Le navire est au large de Calais, en eaux claires et en zone de sécurité. Le chef mécanicien, Tristan, et son second, Ludovic, s’affairent tous les deux en machine pour comprendre l’origine du problème de réfrigération. La surchauffe serait dûe à une durite affaiblie qui supporte mal la pression et étrangle le circuit de réfrigération. Il faudra la changer à l’arrivée.
13h50
Les deux moteurs sont à nouveau en service et le navire fait à nouveau route à vitesse limitée pour éviter toute surchauffe
21h30
Nouvel appel du commandant : « Le temps est compté car la marée redescend et nous devons passer les portes de l’entrée du port avant 22h30 »
22h39
Nouvel appel du commandant. La manœuvre s’est bien passée. Ouf ! Une bonne étape réussie ! Je partage avec le reste de l’équipe la nouvelle : tout le monde est soulagé. Une première navigation, c’est des émotions fortes garanties, même à distance !
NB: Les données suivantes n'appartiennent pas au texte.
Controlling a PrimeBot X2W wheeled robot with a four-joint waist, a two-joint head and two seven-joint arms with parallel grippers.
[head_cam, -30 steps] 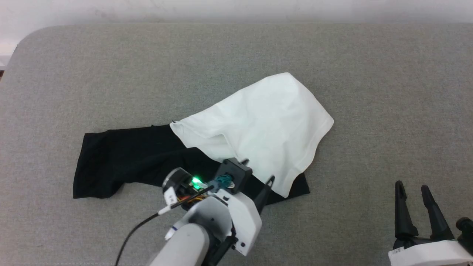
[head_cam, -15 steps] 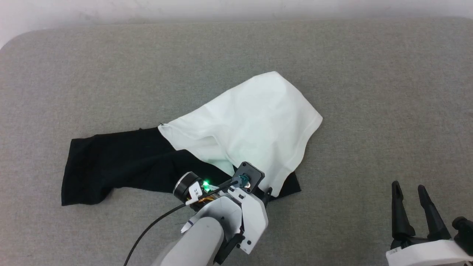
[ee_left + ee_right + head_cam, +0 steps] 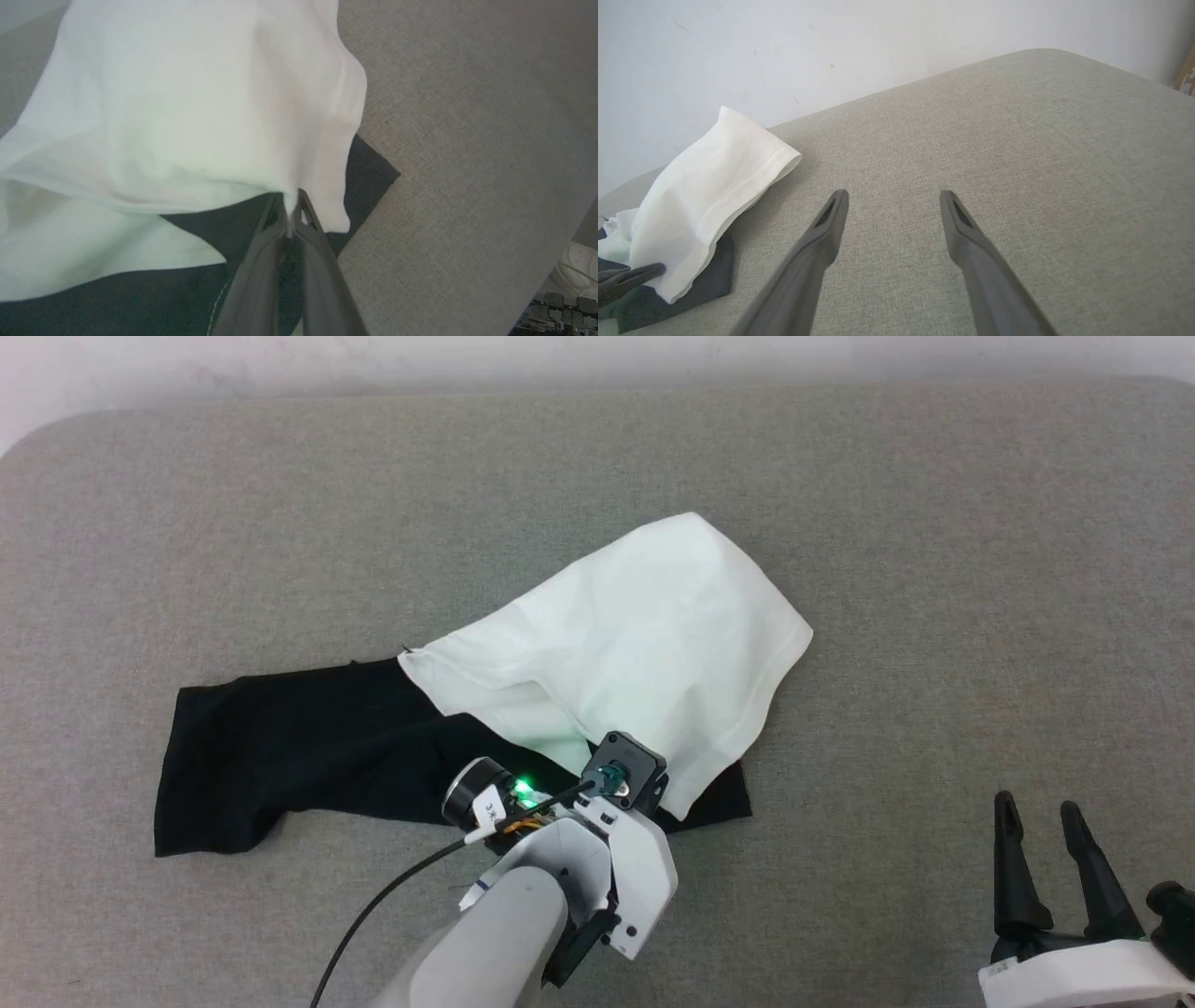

L’équipage est débarqué et va passer la nuit à terre. Le navire n’étant pas totalement terminé à l’intérieur, un permis de navigation temporaire nous a été délivré sous certaines conditions restrictives, notamment celle de pouvoir loger l’équipage à l’hôtel pour se reposer entre les navigations. Chose faite. Pas de navigation demain, la prochaine étape s’annonce dans deux jours.
Olivier Charbonnier, capitaine du MV Plastic Odyssey
1 Le navire est clair des bouées lorsqu’il les a dépassé et qu’il est dégagé de tout risque qu’elles pourraient représenter.